Are You a Farm or a Processor?
New regulations under the Food Safety Modernization Act (FSMA) coming into effect in 2016 will impact both farms and food processers. Smaller operations have longer to comply, but market forces will drive everyone to meet these new requirements. Where does your operation fall under FSMA? It all depends if your business is designated as a “farm” or a “processor.” Do you make “processed food” then your operation is covered under 21 CFR Part 117 or do you make a “raw agricultural product” that is consumed as a ready-to-eat food, then you’re covered under Part 112? Unfortunately, depending upon what you do, your business might have to comply with both. For example, harvesting and packing fresh berries is covered under Part 112 but freezing berries is under Part 117, and both are ready to eat foods. Manufacturing/processing specifies packing, and holding, but even with this, the distinction between what a farm is and what conventional farm activities are, and how these meld into processing activities is not all that clear.
Here we will compare 21 CFR Parts 112 for produce safety and 117 cGMPs (current Good Manufacturing Practices) for processed food to help you determine what rule does your operation fall under and what you may have to do that is different than what you are doing now.
Major Changes Under FSMA for Farmers – Producers of Raw Agricultural Products that are ready-to-eat
Food has a much broader definition and FDA is reaching down to regulate farm activities.
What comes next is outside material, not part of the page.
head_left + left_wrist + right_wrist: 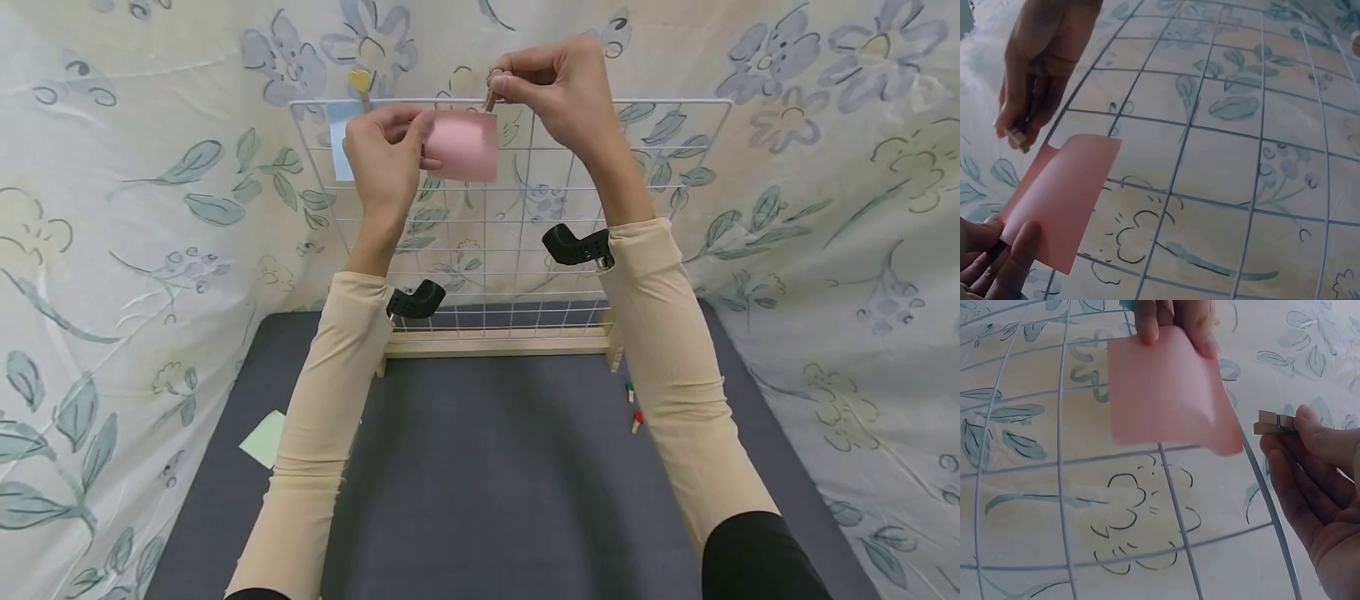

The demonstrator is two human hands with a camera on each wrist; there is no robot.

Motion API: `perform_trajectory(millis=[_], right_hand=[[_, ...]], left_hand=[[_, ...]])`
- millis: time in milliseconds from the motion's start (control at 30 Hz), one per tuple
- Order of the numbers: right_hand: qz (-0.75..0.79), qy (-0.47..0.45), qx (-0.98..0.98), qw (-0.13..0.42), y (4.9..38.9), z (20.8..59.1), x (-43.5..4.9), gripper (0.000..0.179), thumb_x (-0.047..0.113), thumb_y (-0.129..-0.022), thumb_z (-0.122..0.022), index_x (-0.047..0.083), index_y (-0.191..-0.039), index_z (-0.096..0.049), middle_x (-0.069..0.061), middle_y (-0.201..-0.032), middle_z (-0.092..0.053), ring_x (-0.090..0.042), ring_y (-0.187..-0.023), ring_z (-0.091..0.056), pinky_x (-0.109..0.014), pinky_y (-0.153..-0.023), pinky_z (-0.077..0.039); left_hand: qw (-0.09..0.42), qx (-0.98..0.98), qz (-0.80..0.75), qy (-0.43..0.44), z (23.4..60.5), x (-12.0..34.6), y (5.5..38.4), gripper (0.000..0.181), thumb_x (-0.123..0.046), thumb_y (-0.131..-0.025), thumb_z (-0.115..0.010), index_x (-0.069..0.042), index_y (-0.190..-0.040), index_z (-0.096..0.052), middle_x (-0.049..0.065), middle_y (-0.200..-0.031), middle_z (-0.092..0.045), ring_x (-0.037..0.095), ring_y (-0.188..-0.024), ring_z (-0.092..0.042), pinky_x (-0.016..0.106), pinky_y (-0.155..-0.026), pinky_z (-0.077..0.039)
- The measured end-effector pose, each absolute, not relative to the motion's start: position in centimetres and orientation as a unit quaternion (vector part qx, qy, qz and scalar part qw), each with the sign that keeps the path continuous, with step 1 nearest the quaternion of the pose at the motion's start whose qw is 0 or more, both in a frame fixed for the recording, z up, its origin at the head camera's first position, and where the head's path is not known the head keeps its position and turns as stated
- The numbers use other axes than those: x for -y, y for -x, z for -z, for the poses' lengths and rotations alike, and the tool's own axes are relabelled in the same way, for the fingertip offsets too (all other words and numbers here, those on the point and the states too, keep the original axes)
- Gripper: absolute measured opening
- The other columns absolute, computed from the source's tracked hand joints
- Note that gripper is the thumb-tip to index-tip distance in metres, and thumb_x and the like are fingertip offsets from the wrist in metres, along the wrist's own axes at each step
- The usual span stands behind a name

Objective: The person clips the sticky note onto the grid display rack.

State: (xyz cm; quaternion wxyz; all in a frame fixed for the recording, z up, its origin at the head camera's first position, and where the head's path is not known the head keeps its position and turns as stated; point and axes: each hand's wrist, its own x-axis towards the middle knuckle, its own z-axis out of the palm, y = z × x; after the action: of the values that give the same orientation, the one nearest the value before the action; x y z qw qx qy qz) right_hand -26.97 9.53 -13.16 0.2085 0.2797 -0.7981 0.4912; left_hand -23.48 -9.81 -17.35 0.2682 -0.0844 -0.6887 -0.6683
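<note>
A pink paper note [463,148] lies against the top of a white wire grid [525,189], its upper edge bent over the top bar. My left hand [384,154] pinches its left side between thumb and fingers. Just above the note's top right corner, my right hand [570,87] pinches a small wooden clothespin [1275,422]. In the right wrist view the clothespin is apart from both the paper and the top bar. To the left, a blue note [341,137] hangs on the grid under a clothespin with a yellow heart [361,81].
The grid stands in a wooden base [498,343] on a dark grey table [480,467]. A green note [264,439] lies at the left. Clothespins with a red top [637,421] and a green top [630,391] lie near the right forearm. Floral cloth [817,208] hangs behind.
</note>
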Motion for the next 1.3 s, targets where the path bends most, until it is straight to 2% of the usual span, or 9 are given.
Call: perform_trajectory(millis=[333, 700, 833, 1100, 1300], right_hand=[[-0.434, -0.274, 0.832, 0.209, 27.4, 12.6, -8.1, 0.018, 0.016, -0.093, -0.069, 0.003, -0.102, -0.077, -0.008, -0.089, -0.072, -0.012, -0.08, -0.066, -0.02, -0.086, -0.057], [-0.405, -0.257, 0.857, 0.188, 27.8, 12.1, -7.0, 0.019, 0.016, -0.09, -0.073, 0.003, -0.102, -0.077, -0.012, -0.096, -0.074, -0.008, -0.078, -0.066, -0.017, -0.08, -0.057], [-0.396, -0.245, 0.866, 0.181, 27.9, 12.0, -7.0, 0.02, 0.018, -0.089, -0.074, 0.004, -0.103, -0.077, -0.01, -0.1, -0.073, -0.007, -0.08, -0.065, -0.017, -0.078, -0.055], [-0.413, -0.243, 0.859, 0.178, 27.8, 12.4, -6.9, 0.025, 0.023, -0.089, -0.074, 0.008, -0.109, -0.076, -0.008, -0.107, -0.073, -0.01, -0.086, -0.067, -0.018, -0.08, -0.054], [-0.433, -0.253, 0.836, 0.222, 27.7, 13.0, -7.6, 0.024, 0.019, -0.091, -0.071, 0.006, -0.11, -0.075, -0.01, -0.11, -0.072, -0.011, -0.093, -0.068, -0.017, -0.087, -0.054]], left_hand=[[0.239, 0.678, 0.691, 0.071, 17.5, 9.6, 24.7, 0.019, -0.008, -0.092, -0.069, 0.007, -0.101, -0.073, 0.021, -0.094, -0.073, 0.016, -0.054, -0.067, 0.027, -0.056, -0.061], [0.246, 0.638, 0.726, 0.075, 17.9, 9.7, 25.2, 0.019, -0.006, -0.091, -0.069, 0.01, -0.1, -0.072, 0.022, -0.093, -0.072, 0.017, -0.057, -0.067, 0.028, -0.056, -0.06], [0.234, 0.618, 0.747, 0.073, 17.8, 9.7, 25.4, 0.019, -0.006, -0.089, -0.07, 0.01, -0.099, -0.072, 0.021, -0.091, -0.073, 0.019, -0.059, -0.068, 0.029, -0.056, -0.061], [0.232, 0.597, 0.764, 0.077, 18.1, 9.9, 25.7, 0.018, -0.005, -0.091, -0.068, 0.011, -0.099, -0.071, 0.02, -0.089, -0.072, 0.02, -0.058, -0.068, 0.03, -0.057, -0.061], [0.231, 0.597, 0.764, 0.08, 18.2, 10.3, 26.0, 0.021, -0.008, -0.089, -0.071, 0.01, -0.1, -0.072, 0.019, -0.089, -0.073, 0.02, -0.059, -0.068, 0.029, -0.058, -0.061]])
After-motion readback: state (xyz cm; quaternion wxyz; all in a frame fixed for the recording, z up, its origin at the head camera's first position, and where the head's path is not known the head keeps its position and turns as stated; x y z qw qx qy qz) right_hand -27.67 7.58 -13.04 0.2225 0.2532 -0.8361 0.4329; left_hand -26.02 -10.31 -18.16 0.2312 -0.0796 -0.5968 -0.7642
Farmers must have plan for controlling microbes of public health significance and know and document who along the value chain controls a food safety hazard if it is not their operations. Farmers must have trained people on staff to manage food safety and be able to document that anyone who has a role in growing, harvesting and packaging agricultural products that are to be consumed raw have had training to do their job correctly. Environmental testing will become a fact of life. Very proscriptive requirements are being put in place for agricultural water safety and the safety of water used for harvesting and other on-farm uses. There are process and microbial specifications for biological soil amendments. And records – lots and lots of records. Compliance for larger operations, those with sales >$500K/yr, is 2017.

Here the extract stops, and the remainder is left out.